=== Task details ===
Go through the data below. Pull out every line that has the word "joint".

=== Recorded data ===
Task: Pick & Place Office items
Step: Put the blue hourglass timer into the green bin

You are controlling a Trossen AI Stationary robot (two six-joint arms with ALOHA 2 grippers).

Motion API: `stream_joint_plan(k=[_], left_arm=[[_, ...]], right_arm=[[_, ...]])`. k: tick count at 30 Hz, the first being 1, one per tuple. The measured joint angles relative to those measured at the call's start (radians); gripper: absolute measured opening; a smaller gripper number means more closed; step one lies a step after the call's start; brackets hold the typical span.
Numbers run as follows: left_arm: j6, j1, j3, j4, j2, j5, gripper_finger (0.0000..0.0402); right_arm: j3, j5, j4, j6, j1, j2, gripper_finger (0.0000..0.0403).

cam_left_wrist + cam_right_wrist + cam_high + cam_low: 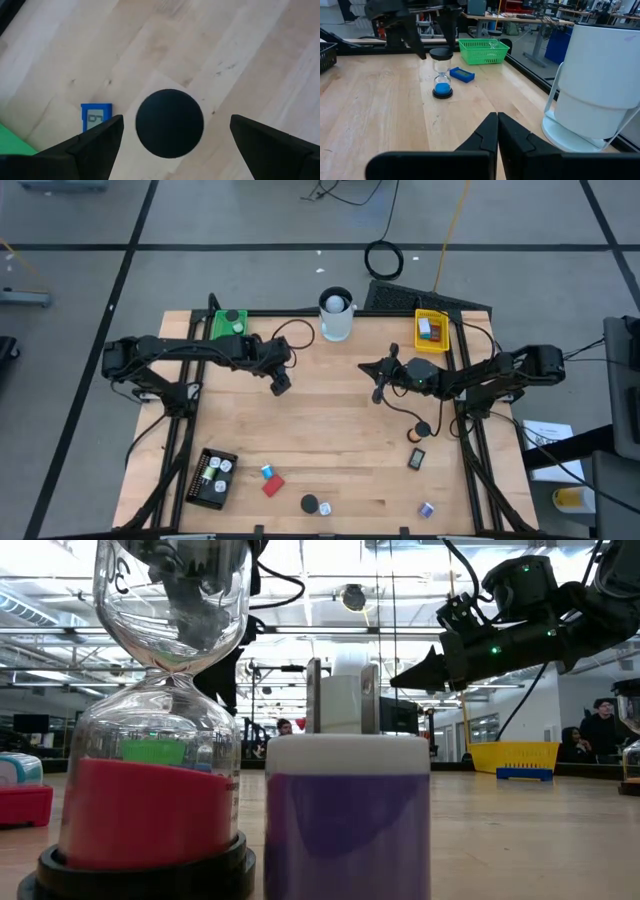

=== Task result ===
You are controlling a Trossen AI Stationary robot (two six-joint arms with ALOHA 2 grippers).
Motion API: `stream_joint_plan(k=[_], left_arm=[[_, ...]], right_arm=[[_, ...]])`. k: tick count at 30 Hz, the first being 1, one per tuple. The measured joint angles relative to those measured at the call's start (radians); gripper: absolute measured opening; a smaller gripper number means more closed; step one lies a step after the call's start; brackets hold the typical span.

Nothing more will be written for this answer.